# Activity
Please return the full listing word for word, leaving out any pictures.

────────────────────────────────────────

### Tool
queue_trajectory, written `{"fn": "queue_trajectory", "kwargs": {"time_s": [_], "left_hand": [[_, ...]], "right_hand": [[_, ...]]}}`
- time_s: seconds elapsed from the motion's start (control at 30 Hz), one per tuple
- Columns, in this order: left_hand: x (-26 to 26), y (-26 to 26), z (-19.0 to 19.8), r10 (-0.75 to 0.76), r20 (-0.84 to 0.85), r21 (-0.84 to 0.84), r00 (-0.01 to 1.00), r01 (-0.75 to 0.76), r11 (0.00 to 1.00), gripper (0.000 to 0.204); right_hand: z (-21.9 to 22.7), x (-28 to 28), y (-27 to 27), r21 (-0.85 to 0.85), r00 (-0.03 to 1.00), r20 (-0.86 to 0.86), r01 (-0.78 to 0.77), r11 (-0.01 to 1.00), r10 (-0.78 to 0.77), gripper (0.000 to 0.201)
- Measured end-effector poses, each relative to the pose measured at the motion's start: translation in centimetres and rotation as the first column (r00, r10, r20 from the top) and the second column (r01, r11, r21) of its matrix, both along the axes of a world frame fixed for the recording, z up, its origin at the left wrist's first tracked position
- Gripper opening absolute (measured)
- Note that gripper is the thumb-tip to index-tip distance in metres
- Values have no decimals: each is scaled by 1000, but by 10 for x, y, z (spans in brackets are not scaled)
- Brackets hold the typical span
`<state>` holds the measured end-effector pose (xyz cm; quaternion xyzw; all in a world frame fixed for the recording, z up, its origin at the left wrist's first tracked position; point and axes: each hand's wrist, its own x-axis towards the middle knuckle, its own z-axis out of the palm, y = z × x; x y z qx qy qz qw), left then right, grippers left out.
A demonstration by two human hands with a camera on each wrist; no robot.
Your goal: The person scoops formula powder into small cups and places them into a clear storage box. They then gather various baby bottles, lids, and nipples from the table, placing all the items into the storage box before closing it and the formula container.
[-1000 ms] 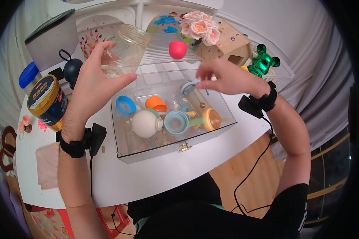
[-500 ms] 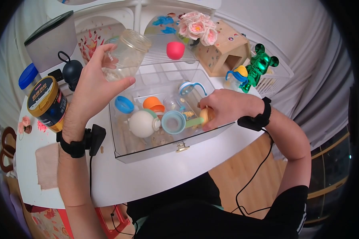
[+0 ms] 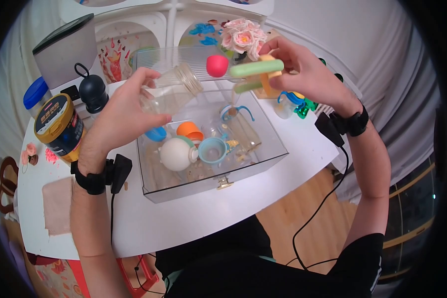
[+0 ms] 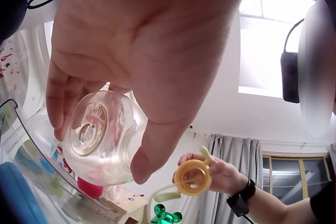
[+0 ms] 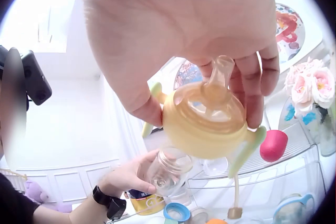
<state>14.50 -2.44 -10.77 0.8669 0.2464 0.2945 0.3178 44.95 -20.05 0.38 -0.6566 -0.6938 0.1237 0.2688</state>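
Above the clear box, the left hand grips a clear glass jar, tilted with its threaded mouth toward the right. In the left wrist view, fingers and thumb hold the jar from opposite sides, its base facing the camera. The right hand holds a yellow bottle top with green handles, raised over the box's back right. The right wrist view shows the top's spout and a straw with a weighted end hanging below. Jar and top are apart.
In the box lie a white round bottle, orange cup, light blue ring and blue-handled bottle. A red cup and flowers stand behind; a yellow-lidded tub stands left, a blue-handled cup right.
The right hand has taken hold of the yellow top and lifted it out of the box, up and back. The left hand has tipped the jar further right and lowered it slightly.
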Motion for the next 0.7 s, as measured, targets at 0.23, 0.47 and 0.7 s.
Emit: {"fn": "queue_trajectory", "kwargs": {"time_s": [0.23,0.47,0.7], "left_hand": [[-3,-3,3,-105,-102,-56,989,99,993,78],[-2,1,-3,-88,-80,-111,993,79,991,78],[-4,2,0,-161,-120,-102,980,149,984,79]], "right_hand": [[13,-26,24,317,992,74,-118,941,99,46],[22,-52,41,359,981,-2,-180,916,194,57],[48,-80,27,174,986,-129,-82,981,105,69]]}}
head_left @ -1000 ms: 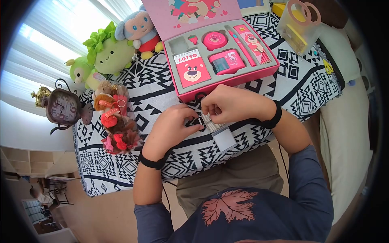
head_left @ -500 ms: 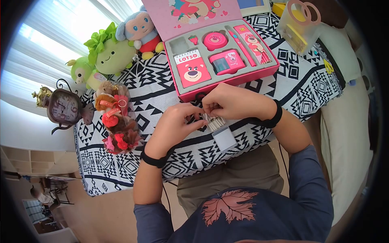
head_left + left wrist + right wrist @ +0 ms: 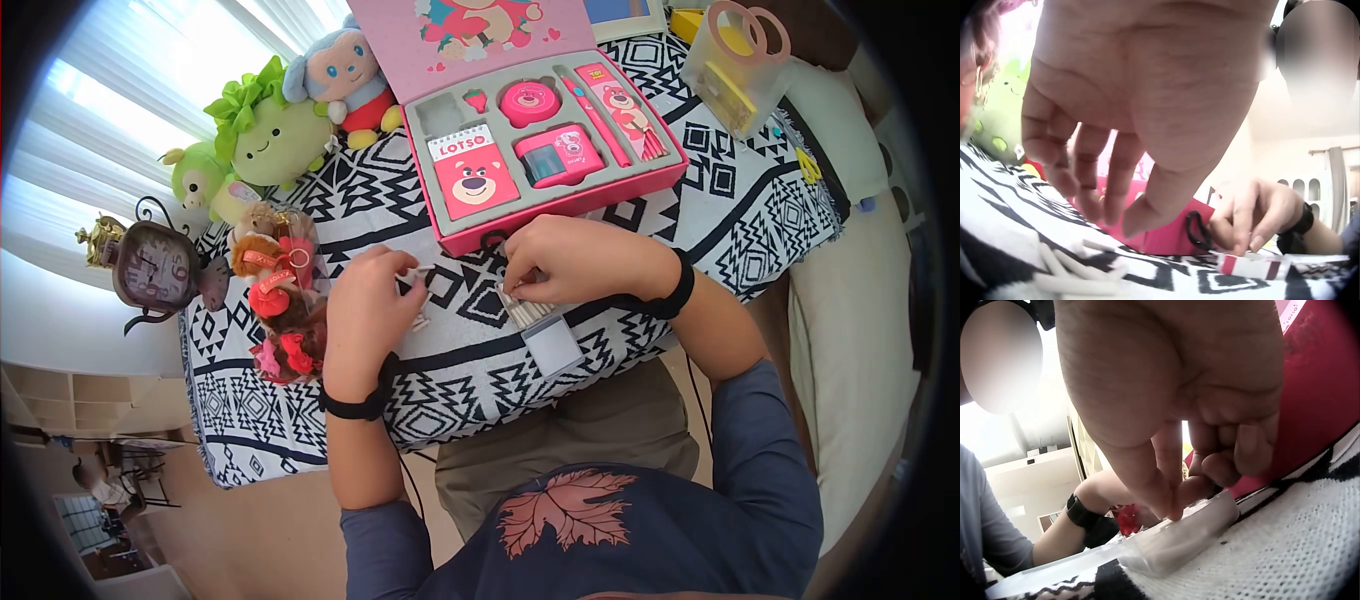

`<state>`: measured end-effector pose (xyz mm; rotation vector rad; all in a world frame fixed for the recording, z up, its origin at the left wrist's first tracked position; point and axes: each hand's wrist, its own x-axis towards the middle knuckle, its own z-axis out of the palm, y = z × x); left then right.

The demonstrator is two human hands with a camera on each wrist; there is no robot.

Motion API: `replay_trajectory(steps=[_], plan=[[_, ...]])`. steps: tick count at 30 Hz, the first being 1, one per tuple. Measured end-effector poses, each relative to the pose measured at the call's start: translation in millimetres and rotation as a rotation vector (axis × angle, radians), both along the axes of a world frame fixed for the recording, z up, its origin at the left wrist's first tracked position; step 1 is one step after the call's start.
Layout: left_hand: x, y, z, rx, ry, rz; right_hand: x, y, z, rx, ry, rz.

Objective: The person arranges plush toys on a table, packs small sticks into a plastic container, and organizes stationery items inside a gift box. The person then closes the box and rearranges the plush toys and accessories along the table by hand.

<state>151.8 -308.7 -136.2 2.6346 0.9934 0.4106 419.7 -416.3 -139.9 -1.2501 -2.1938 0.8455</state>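
The white sticks [image 3: 532,313] in front of me lie packed side by side in a small plastic box [image 3: 553,346], just below the middle of the head view and a little to the right. I'd expect each one to weigh almost nothing and to be stiff but thin enough to snap or roll, so a light fingertip pinch near one end should do better than a squeeze. The box looks light and smooth, likely to skid on the cloth if I push; I would steady it by its side walls.

My right hand [image 3: 595,260] is at the box's upper end, thumb and index tips brought together at the edge of the sticks; whether a stick is caught between them, I cannot tell. My left hand [image 3: 370,310] hangs to the left with its fingers loosely bent, thumb and index apart, just above a few loose sticks [image 3: 1075,284] that show at the lower left of the left wrist view, crossing one another. Those look easiest to lift singly, by the middle.

Under it all is the black-and-white cloth [image 3: 450,410], whose woven texture should stop some rolling. Beyond my hands, upper centre, stands the raised-lid pink gift box [image 3: 600,196]; at the left lies a clear bag of plush toys [image 3: 272,290], near a clock [image 3: 158,265].
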Motion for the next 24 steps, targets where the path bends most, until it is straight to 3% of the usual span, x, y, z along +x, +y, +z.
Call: replay_trajectory(steps=[1, 8, 12, 15, 17, 21, 24], plan=[[-2.4, 1.7, -2.2, 0.114, 0.070, 0.062, 0.1, 0.0, -1.0, 0.002, -0.012, -0.016], [3.2, 4.8, -0.7, -0.215, 0.069, 0.049, 0.0, 1.1, -0.3, 0.005, -0.001, -0.067], [5.5, 4.8, 0.8, -0.231, 0.072, 0.022, 0.8, 2.5, -1.5, 0.041, 0.028, -0.051], [9.8, -1.3, 7.2, -0.350, -0.069, -0.001, -1.8, 0.1, 6.1, -0.061, 0.139, -0.080], [19.3, -15.5, 9.4, -0.571, -0.362, -0.161, -2.6, -1.0, 8.9, -0.075, 0.281, -0.051], [28.1, -29.9, 5.5, -0.728, -0.365, -0.218, 1.0, -2.1, 13.2, -0.099, 0.274, 0.006], [28.7, -31.4, 2.2, -0.719, -0.352, -0.220, -0.5, -2.0, 10.3, -0.105, 0.328, -0.007]])
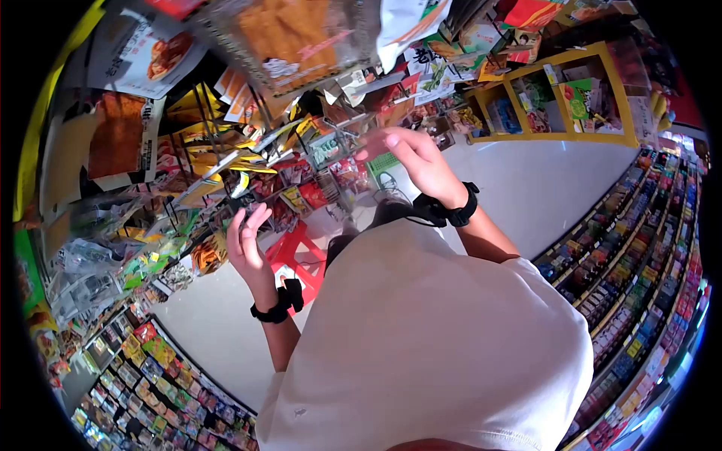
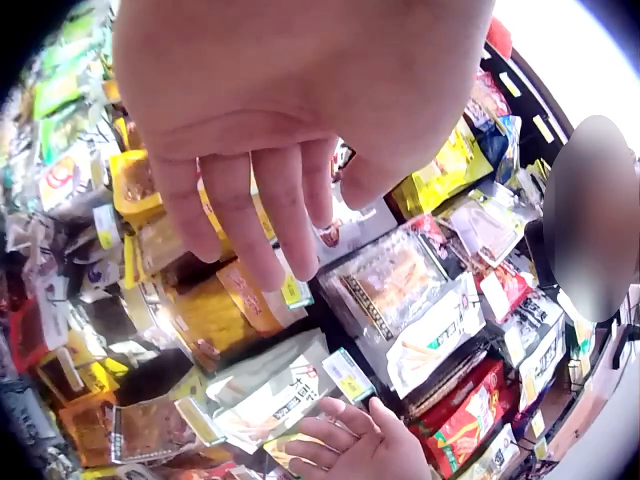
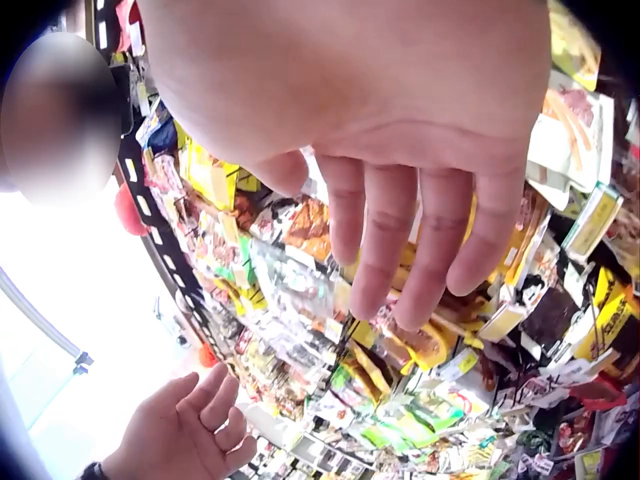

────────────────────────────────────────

# Response
### Tool
queue_trajectory, written `{"fn": "queue_trajectory", "kwargs": {"time_s": [_], "left_hand": [[_, ...]], "right_hand": [[_, ...]]}}`
- time_s: seconds elapsed from the motion's start (control at 30 Hz), one per tuple
- Columns, in this order: left_hand: x (-26 to 26), y (-26 to 26), z (-19.0 to 19.8), r10 (-0.75 to 0.76), r20 (-0.84 to 0.85), r21 (-0.84 to 0.84), r00 (-0.01 to 1.00), r01 (-0.75 to 0.76), r11 (0.00 to 1.00), gripper (0.000 to 0.204); right_hand: z (-21.9 to 22.7), x (-28 to 28), y (-27 to 27), r21 (-0.85 to 0.85), r00 (-0.03 to 1.00), r20 (-0.86 to 0.86), r01 (-0.78 to 0.77), r11 (-0.01 to 1.00), r10 (-0.78 to 0.77), gripper (0.000 to 0.201)
- Measured end-effector poses, each relative to the pose measured at the motion's start: translation in centimetres and rotation as the first column (r00, r10, r20 from the top) and the second column (r01, r11, r21) of its matrix, both along the axes of a world frame fixed for the recording, z up, its origin at the left wrist's first tracked position
- Gripper opening absolute (measured)
- Note that gripper is the thumb-tip to index-tip distance in metres
- Values have no decimals: each is scaled by 1000, but by 10 for x, y, z (spans in brackets are not scaled)
- Brackets hold the typical span
`<state>` holds the measured end-effector pose (xyz cm; quaternion xyzw; all in a world frame fixed for the recording, z up, its origin at the left wrist's first tracked position; point and axes: each hand's wrist, its own x-axis towards the middle knuckle, its own z-axis out of the palm, y = z × x; x y z qx qy qz qw), left then right, grippers left out.
A demonstration by two human hands with a camera on each wrist; no robot.
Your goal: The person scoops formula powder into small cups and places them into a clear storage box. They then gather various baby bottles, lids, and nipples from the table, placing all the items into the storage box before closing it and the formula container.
[-1000 ms] 
[-500 ms] 
[+0 ms] 
[+0 ms] 
[+0 ms] 
<state>14.50 -2.44 -10.77 0.8669 0.2464 0.2945 0.3178 44.95 -20.05 0.38 -0.6566 -0.6938 0.1237 0.2688</state>
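Above the clear box, the left hand grips a clear glass jar, tilted with its threaded mouth toward the right. In the left wrist view, fingers and thumb hold the jar from opposite sides, its base facing the camera. The right hand holds a yellow bottle top with green handles, raised over the box's back right. The right wrist view shows the top's spout and a straw with a weighted end hanging below. Jar and top are apart.
In the box lie a white round bottle, orange cup, light blue ring and blue-handled bottle. A red cup and flowers stand behind; a yellow-lidded tub stands left, a blue-handled cup right.
The right hand has taken hold of the yellow top and lifted it out of the box, up and back. The left hand has tipped the jar further right and lowered it slightly.
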Motion for the next 0.7 s, as measured, targets at 0.23, 0.47 and 0.7 s.
Emit: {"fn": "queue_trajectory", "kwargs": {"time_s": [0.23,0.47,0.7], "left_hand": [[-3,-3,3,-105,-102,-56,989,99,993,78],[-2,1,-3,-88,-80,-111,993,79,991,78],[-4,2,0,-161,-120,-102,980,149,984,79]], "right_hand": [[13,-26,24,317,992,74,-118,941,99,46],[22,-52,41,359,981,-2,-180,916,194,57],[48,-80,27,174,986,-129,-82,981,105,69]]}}
head_left @ -1000 ms: 
head_left @ -500 ms: 
head_left + left wrist + right wrist @ +0 ms: 

`<state>`: measured end-effector pose (xyz mm; rotation vector rad; all in a world frame fixed for the recording, z up, its origin at the left wrist's first tracked position; point and axes: each hand's wrist, its own x-axis towards the middle knuckle, its own z-axis out of the palm, y = z × x); left then right.

The demonstrator is two human hands with a camera on each wrist; there is no robot.

Motion API: `replay_trajectory(steps=[_], plan=[[_, ...]])`. steps: tick count at 30 Hz, the first being 1, one per tuple. Measured end-effector poses, each relative to the pose measured at the call's start: translation in millimetres and rotation as a rotation vector (axis × angle, radians), both along the axes of a world frame fixed for the recording, z up, its origin at the left wrist's first tracked position; step 1 is one step after the call's start.
Layout: left_hand: x, y, z, rx, ry, rz; right_hand: x, y, z, rx, ry, rz.

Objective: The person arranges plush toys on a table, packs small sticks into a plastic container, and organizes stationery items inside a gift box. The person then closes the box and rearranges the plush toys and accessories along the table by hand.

<state>151.8 -308.7 -136.2 2.6346 0.9934 0.4106 419.7 -416.3 -139.9 -1.2501 -2.1938 0.8455</state>
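The white sticks [image 3: 532,313] in front of me lie packed side by side in a small plastic box [image 3: 553,346], just below the middle of the head view and a little to the right. I'd expect each one to weigh almost nothing and to be stiff but thin enough to snap or roll, so a light fingertip pinch near one end should do better than a squeeze. The box looks light and smooth, likely to skid on the cloth if I push; I would steady it by its side walls.

My right hand [image 3: 595,260] is at the box's upper end, thumb and index tips brought together at the edge of the sticks; whether a stick is caught between them, I cannot tell. My left hand [image 3: 370,310] hangs to the left with its fingers loosely bent, thumb and index apart, just above a few loose sticks [image 3: 1075,284] that show at the lower left of the left wrist view, crossing one another. Those look easiest to lift singly, by the middle.

Under it all is the black-and-white cloth [image 3: 450,410], whose woven texture should stop some rolling. Beyond my hands, upper centre, stands the raised-lid pink gift box [image 3: 600,196]; at the left lies a clear bag of plush toys [image 3: 272,290], near a clock [image 3: 158,265].
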Motion for the next 24 steps, targets where the path bends most, until it is straight to 3% of the usual span, x, y, z along +x, +y, +z.
Call: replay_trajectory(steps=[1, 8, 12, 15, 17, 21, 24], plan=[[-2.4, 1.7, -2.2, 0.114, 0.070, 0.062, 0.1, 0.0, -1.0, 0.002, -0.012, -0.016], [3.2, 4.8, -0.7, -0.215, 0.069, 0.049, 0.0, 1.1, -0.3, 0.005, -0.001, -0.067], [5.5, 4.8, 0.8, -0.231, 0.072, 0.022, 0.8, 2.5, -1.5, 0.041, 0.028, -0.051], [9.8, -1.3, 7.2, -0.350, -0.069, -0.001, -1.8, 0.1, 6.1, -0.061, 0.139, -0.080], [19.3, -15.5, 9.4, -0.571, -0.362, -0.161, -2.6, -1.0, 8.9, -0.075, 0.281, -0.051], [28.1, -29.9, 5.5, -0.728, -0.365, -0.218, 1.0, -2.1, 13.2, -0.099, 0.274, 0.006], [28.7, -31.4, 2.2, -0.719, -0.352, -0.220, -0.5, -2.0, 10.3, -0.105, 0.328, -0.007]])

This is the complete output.